*PROBLEM TO WORK ON*: Retype all of the entries word for word.

*DATA SECTION*:
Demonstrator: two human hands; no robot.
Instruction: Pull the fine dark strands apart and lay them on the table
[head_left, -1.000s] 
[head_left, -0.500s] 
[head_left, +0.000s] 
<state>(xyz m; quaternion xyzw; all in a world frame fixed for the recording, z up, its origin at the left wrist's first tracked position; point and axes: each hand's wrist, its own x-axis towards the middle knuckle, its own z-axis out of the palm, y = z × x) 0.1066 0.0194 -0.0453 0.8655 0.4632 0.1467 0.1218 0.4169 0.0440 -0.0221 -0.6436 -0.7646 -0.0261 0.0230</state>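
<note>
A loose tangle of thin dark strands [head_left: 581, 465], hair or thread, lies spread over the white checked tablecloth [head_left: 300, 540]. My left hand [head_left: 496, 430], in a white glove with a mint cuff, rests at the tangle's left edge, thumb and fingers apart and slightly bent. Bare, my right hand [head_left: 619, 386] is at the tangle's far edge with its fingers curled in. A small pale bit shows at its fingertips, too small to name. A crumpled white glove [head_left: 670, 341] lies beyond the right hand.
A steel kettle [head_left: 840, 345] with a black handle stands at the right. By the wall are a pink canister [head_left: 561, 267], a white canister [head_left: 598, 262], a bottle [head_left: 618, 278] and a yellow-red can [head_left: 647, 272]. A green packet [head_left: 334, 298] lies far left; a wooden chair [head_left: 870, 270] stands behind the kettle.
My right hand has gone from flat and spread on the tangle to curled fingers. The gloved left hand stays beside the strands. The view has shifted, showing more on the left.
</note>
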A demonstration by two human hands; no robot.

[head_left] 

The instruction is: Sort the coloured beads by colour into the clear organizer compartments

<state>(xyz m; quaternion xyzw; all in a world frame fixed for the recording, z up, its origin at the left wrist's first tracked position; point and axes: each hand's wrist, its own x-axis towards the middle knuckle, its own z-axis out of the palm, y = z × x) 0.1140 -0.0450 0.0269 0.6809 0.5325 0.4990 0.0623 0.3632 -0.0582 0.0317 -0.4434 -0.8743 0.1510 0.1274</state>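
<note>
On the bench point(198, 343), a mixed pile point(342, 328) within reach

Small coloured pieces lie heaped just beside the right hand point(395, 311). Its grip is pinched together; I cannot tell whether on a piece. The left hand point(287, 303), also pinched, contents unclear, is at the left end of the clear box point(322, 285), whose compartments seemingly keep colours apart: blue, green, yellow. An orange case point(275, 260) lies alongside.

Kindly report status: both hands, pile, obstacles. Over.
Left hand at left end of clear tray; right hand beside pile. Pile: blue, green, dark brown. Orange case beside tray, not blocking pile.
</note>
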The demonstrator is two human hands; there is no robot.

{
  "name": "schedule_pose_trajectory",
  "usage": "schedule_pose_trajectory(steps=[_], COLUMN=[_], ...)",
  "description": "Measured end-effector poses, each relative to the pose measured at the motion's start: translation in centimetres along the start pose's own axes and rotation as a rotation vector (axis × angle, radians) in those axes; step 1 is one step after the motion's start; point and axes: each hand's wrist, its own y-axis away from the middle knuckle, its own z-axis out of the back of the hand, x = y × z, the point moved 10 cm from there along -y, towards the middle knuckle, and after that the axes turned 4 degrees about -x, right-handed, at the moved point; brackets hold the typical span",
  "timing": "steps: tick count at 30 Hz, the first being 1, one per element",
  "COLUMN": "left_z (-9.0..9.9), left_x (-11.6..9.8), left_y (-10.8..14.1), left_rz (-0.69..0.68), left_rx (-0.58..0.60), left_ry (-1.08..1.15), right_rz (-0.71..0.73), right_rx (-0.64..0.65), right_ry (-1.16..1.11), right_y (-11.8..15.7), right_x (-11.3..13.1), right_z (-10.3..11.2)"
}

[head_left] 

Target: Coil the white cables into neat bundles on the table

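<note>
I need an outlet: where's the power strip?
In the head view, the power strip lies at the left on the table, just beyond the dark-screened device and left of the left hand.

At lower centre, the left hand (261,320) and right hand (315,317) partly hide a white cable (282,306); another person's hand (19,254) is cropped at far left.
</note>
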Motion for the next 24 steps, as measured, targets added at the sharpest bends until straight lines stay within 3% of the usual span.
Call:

*PROBLEM SOLUTION*:
Demonstrator: two human hands; no robot.
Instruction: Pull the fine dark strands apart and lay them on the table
[head_left, -1.000s] 
[head_left, -0.500s] 
[head_left, +0.000s] 
<state>(xyz m; quaternion xyzw; all in a world frame fixed for the recording, z up, its origin at the left wrist's first tracked position; point and axes: each hand's wrist, its own x-axis towards the middle knuckle, its own z-axis out of the palm, y = z × x) 0.1066 0.0194 -0.0453 0.8655 0.4632 0.1467 0.1218 0.4169 0.0440 -0.0221 -0.6436 -0.7646 -0.0261 0.0230</state>
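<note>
A loose tangle of thin dark strands [head_left: 581, 465], hair or thread, lies spread over the white checked tablecloth [head_left: 300, 540]. My left hand [head_left: 496, 430], in a white glove with a mint cuff, rests at the tangle's left edge, thumb and fingers apart and slightly bent. Bare, my right hand [head_left: 619, 386] is at the tangle's far edge with its fingers curled in. A small pale bit shows at its fingertips, too small to name. A crumpled white glove [head_left: 670, 341] lies beyond the right hand.
A steel kettle [head_left: 840, 345] with a black handle stands at the right. By the wall are a pink canister [head_left: 561, 267], a white canister [head_left: 598, 262], a bottle [head_left: 618, 278] and a yellow-red can [head_left: 647, 272]. A green packet [head_left: 334, 298] lies far left; a wooden chair [head_left: 870, 270] stands behind the kettle.
My right hand has gone from flat and spread on the tangle to curled fingers. The gloved left hand stays beside the strands. The view has shifted, showing more on the left.
</note>
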A demonstration by two human hands; no robot.

[head_left] 

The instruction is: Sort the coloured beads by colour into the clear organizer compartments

<state>(xyz m; quaternion xyzw; all in a world frame fixed for the recording, z up, its origin at the left wrist's first tracked position; point and axes: each hand's wrist, its own x-axis towards the middle knuckle, its own z-axis out of the palm, y = z × x) 0.1140 -0.0450 0.0269 0.6809 0.5325 0.4990 0.0623 0.3632 -0.0582 0.0317 -0.4434 -0.8743 0.1510 0.1274</state>
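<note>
On the bench point(198, 343), a mixed pile point(342, 328) within reach

Small coloured pieces lie heaped just beside the right hand point(395, 311). Its grip is pinched together; I cannot tell whether on a piece. The left hand point(287, 303), also pinched, contents unclear, is at the left end of the clear box point(322, 285), whose compartments seemingly keep colours apart: blue, green, yellow. An orange case point(275, 260) lies alongside.

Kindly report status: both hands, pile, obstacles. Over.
Left hand at left end of clear tray; right hand beside pile. Pile: blue, green, dark brown. Orange case beside tray, not blocking pile.
</note>
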The demonstrator is two human hands; there is no robot.

{
  "name": "schedule_pose_trajectory",
  "usage": "schedule_pose_trajectory(steps=[_], COLUMN=[_], ...)",
  "description": "Measured end-effector poses, each relative to the pose measured at the motion's start: translation in centimetres along the start pose's own axes and rotation as a rotation vector (axis × angle, radians) in those axes; step 1 is one step after the motion's start; point and axes: each hand's wrist, its own y-axis away from the middle knuckle, its own z-axis out of the back of the hand, x = y × z, the point moved 10 cm from there along -y, towards the middle knuckle, and after that the axes turned 4 degrees about -x, right-handed, at the moved point; brackets hold the typical span",
  "timing": "steps: tick count at 30 Hz, the first being 1, one per element",
  "COLUMN": "left_z (-9.0..9.9), left_x (-11.6..9.8), left_y (-10.8..14.1), left_rz (-0.69..0.68), left_rx (-0.58..0.60), left_ry (-1.08..1.15), right_rz (-0.71..0.73), right_rx (-0.64..0.65), right_ry (-1.16..1.11), right_y (-11.8..15.7), right_x (-11.3..13.1), right_z (-10.3..11.2)"
}

[head_left] 

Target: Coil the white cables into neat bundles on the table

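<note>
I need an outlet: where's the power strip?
In the head view, the power strip lies at the left on the table, just beyond the dark-screened device and left of the left hand.

At lower centre, the left hand (261,320) and right hand (315,317) partly hide a white cable (282,306); another person's hand (19,254) is cropped at far left.
</note>
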Motion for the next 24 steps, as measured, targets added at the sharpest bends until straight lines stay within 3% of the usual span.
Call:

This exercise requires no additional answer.